Cad, a low-born, vulgar fellow. A cadie in Scotland was a carrier of a sedan-chair. A cadie is one who carries your clubs, etc., in golf.

All Edinburgh men and boys know that when sedanchairs were discontinued, the old cadies sank into ruinous poverty, and became synonymous with roughs, The word was brought to London by James Hannay, who frequently used it.—M. Pringle.

(M. Pringle assures us that the word came from Turkey.)

Cadenus, dean Swift. The word is simply de-ca-nus (“a dean”) with the first two syllables transposed (ca-de-nus). “Vanessa” is Miss Esther Vanhomrigh, a young lady who fell in love with Swift, and proposed marriage. The dean’s reply is given in the poem entitled Cadenus and Vanessa [i.e. VanEsther].

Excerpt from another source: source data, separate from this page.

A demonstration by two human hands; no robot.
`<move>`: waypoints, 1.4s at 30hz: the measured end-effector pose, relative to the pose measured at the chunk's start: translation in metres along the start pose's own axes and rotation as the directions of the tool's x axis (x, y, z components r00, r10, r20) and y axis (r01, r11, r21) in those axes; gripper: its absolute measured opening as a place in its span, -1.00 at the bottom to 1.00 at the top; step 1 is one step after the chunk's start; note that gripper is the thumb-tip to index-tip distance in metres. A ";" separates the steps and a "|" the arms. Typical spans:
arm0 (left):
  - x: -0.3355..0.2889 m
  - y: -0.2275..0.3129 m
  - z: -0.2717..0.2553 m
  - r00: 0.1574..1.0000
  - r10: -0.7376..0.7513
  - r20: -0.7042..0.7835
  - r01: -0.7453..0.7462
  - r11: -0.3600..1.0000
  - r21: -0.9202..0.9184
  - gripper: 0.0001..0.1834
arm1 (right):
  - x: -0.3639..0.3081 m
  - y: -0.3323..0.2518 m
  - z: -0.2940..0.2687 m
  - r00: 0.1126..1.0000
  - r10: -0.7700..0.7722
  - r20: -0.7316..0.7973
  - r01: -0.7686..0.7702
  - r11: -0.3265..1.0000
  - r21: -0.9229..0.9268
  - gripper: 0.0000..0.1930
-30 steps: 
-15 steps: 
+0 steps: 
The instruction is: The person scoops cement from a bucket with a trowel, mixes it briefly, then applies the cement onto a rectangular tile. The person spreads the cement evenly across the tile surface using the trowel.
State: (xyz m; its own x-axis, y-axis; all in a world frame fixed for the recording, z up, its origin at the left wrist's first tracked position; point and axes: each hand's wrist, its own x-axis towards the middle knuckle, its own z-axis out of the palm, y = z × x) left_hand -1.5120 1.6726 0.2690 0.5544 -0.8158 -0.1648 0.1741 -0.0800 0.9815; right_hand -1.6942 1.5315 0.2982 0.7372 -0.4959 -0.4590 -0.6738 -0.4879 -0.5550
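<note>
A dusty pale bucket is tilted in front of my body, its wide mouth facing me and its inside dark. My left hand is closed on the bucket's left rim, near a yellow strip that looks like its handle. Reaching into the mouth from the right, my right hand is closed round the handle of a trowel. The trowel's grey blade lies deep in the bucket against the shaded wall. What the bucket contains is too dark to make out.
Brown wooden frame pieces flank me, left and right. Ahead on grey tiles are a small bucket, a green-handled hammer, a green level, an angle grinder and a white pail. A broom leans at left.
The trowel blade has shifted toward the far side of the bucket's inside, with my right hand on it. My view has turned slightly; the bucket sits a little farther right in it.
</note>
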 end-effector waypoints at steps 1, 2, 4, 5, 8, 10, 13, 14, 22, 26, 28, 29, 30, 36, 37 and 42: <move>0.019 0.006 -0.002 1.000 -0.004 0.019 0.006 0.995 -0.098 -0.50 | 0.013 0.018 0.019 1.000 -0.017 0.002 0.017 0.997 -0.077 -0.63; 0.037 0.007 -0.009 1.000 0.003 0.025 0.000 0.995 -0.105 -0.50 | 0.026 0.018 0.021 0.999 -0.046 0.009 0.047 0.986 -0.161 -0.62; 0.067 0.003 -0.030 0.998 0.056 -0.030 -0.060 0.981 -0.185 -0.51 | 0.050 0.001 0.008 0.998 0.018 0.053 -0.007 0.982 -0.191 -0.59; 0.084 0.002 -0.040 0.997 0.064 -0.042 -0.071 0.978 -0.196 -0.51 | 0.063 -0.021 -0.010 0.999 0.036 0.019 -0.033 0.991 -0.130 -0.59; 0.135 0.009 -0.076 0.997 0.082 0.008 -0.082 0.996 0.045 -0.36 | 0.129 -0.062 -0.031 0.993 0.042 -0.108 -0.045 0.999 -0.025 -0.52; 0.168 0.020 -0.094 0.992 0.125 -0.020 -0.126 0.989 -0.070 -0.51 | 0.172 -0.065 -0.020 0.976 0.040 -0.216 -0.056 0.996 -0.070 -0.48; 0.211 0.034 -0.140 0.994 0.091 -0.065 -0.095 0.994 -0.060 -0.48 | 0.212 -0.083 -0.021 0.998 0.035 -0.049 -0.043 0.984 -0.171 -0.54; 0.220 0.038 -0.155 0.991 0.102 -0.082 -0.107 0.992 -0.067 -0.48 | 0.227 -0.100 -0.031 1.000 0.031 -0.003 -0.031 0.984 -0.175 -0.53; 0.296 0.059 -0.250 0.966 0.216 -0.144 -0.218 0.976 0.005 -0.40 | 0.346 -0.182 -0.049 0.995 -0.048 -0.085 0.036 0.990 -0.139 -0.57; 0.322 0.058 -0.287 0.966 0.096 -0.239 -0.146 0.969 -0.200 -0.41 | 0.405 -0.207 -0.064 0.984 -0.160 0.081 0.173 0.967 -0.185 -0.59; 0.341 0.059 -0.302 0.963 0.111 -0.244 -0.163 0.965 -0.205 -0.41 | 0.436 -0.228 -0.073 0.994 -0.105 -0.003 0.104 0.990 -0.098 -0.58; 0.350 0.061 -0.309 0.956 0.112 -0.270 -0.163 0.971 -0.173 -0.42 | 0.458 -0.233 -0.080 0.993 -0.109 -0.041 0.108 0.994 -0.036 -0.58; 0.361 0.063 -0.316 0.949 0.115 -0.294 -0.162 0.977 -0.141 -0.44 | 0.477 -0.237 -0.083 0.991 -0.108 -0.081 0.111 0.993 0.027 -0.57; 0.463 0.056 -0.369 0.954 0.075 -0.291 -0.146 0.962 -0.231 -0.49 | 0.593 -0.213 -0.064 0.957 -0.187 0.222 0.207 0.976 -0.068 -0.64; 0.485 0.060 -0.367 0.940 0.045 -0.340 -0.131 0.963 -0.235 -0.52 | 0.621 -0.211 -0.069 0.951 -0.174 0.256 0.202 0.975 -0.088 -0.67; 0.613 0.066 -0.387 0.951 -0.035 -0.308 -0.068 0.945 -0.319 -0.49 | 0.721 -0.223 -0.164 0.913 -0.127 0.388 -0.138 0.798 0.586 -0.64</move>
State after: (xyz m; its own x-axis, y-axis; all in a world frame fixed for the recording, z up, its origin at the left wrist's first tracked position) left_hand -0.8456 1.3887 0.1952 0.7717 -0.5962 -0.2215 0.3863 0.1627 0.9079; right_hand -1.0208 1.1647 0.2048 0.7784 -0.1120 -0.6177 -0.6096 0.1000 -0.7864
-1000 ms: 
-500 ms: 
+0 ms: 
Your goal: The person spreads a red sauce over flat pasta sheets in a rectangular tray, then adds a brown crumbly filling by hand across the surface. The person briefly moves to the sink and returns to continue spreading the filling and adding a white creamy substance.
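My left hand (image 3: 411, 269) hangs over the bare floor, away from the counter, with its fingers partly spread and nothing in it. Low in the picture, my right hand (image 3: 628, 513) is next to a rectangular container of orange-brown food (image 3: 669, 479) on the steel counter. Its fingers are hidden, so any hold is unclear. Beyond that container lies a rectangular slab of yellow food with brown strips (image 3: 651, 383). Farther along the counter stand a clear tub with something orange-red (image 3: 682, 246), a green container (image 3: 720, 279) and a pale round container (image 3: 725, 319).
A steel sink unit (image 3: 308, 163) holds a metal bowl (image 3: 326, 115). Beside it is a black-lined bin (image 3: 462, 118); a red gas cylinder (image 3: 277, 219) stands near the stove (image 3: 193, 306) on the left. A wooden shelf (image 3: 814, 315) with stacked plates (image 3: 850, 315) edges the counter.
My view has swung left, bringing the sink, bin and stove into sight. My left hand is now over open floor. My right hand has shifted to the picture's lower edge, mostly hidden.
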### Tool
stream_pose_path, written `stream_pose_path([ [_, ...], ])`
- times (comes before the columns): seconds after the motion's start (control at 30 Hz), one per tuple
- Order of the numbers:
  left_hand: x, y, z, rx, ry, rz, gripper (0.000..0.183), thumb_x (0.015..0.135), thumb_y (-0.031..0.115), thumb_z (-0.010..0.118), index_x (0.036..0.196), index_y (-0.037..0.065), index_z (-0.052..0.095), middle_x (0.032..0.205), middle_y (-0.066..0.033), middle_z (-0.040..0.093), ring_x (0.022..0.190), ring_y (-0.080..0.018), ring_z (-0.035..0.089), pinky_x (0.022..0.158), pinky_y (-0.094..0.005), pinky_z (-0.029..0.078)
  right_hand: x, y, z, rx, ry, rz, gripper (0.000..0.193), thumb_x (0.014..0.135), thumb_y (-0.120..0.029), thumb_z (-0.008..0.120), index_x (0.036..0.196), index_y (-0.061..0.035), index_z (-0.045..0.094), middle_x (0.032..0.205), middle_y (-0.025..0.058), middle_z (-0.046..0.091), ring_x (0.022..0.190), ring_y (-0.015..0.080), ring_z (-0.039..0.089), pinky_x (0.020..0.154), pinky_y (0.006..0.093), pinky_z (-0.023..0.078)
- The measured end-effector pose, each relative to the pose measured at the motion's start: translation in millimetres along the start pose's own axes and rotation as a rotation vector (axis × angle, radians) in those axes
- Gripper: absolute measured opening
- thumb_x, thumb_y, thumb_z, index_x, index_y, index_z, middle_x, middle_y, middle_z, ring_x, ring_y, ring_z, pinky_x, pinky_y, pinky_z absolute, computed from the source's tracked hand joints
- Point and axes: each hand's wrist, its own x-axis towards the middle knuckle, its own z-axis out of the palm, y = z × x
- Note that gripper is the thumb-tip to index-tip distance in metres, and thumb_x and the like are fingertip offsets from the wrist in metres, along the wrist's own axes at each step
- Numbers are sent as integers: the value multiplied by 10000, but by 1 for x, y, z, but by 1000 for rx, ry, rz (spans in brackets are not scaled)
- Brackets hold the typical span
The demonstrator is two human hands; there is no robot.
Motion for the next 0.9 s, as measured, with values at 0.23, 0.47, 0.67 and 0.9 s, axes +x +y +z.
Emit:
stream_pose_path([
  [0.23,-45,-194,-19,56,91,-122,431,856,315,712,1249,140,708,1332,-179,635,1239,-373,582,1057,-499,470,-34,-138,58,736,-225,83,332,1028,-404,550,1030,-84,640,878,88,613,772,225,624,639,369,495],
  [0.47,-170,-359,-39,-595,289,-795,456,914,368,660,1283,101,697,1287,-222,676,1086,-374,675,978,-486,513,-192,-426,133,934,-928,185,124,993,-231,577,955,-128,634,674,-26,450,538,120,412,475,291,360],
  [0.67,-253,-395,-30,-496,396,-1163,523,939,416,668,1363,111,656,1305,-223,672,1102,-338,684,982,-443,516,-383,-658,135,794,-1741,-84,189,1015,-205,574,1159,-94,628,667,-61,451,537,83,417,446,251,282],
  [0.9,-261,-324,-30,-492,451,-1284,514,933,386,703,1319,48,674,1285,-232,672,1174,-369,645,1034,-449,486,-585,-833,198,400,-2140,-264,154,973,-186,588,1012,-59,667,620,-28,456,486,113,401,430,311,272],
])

Caduceus, the wand of Mercury. The “post of Mercury” means the office of a pimp, and to “bear the caduceus” means to exercise the functions of a pimp.

I did not think the post of Mercury-in-chief quite so honourable as it was called…and I resolved to abandon the Caduceus for ever.—Lesage: Gil Blas, xii. 3, 4 (1715).

Cadurci, the people of Aquitania.

Cadwal. Arviragus, son of Cymbeline, was so called while he lived in the woods with Belarius, who called himself Morgan, and whom Cadwal supposed to be his father.—Shakespeare: Cymbeline (1605).